Ryan Lizza/New Yorker:
TRUMP GETS READY TO BE A BAD LOSER
The wheels of this strategy came flying off in three dramatic episodes: Trump’s meltdown in the first debate, when he was unable to mount a sustained argument either for his candidacy or against Clinton’s; the release of the audio and video of Trump bragging about sexually assaulting women; and the subsequent effective abandonment of Trump by Party leaders. (A quarter of Republican governors, senators, and Congress members have now said that they will not support Trump.)
“It is so nice that the shackles have been taken off me and I can now fight for America the way I want to,” Trump tweeted on Tuesday morning, declaring an official end to the Conway experiment—and to any discernible plan to win the election.
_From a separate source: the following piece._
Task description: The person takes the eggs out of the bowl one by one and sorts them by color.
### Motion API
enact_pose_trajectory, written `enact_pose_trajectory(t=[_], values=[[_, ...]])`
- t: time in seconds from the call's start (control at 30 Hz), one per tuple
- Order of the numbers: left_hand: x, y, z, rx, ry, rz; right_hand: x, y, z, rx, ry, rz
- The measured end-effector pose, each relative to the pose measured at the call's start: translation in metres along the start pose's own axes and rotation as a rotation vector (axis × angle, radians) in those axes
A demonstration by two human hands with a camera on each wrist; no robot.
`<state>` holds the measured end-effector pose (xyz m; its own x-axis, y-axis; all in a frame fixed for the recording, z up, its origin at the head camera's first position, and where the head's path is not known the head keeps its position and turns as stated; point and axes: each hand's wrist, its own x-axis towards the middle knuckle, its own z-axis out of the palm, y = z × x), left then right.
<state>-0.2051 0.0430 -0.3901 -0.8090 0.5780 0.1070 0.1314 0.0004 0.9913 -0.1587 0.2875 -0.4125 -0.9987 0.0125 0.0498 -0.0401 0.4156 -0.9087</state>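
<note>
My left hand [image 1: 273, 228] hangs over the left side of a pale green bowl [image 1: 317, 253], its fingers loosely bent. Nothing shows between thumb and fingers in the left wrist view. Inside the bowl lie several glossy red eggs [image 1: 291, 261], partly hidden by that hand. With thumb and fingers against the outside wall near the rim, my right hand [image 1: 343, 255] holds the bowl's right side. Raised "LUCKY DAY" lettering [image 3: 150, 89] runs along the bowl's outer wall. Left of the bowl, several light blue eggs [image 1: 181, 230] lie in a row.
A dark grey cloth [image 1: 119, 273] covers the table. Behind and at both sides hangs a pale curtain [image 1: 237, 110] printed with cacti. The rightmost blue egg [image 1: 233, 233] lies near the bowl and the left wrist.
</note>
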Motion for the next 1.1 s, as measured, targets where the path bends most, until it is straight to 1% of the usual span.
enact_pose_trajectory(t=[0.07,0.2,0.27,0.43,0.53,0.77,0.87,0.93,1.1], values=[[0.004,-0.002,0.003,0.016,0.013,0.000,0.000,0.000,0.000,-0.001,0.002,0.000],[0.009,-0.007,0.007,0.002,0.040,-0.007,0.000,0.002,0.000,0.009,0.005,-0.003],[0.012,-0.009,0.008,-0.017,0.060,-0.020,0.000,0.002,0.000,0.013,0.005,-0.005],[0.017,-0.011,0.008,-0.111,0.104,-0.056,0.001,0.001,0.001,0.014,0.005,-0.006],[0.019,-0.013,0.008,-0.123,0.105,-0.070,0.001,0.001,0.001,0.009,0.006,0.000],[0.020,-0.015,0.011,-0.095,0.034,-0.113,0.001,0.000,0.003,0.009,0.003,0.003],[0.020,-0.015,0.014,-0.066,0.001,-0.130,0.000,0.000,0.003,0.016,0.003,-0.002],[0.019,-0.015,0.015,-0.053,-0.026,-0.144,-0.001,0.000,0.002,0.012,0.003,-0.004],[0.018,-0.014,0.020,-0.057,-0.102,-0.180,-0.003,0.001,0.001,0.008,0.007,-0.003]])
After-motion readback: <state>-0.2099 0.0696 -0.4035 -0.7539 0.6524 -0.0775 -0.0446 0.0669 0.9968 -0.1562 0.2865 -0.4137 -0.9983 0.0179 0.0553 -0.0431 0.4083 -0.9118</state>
Trump is now attacking Republican leaders who allegedly betrayed him as much as he’s attacking Clinton. Perhaps the temper tantrum will pass and Trump will refocus his campaign in the final days on issues that have some strategic value to him. But it’s more likely that Trump knows he can’t win and that he has decided that the last stretch of his campaign should be used to set the stage for the aftermath of his loss. In this scenario, what’s crucial for Trump is to be able to convince his hardcore supporters that he—and they—didn’t lose, but that the dreaded Republican establishment sabotaged the Trump campaign in the final weeks. This strategy is in keeping with the way Trump has always spun his greatest defeats, from his failures in Atlantic City to his loss in the Iowa caucuses. He either denies that he failed or he argues that he was cheated.
Trump is either victorious or victimized, but never a loser. This week marked the end of Trump trying to actually win, and the beginning of him plotting to explain why the election was stolen.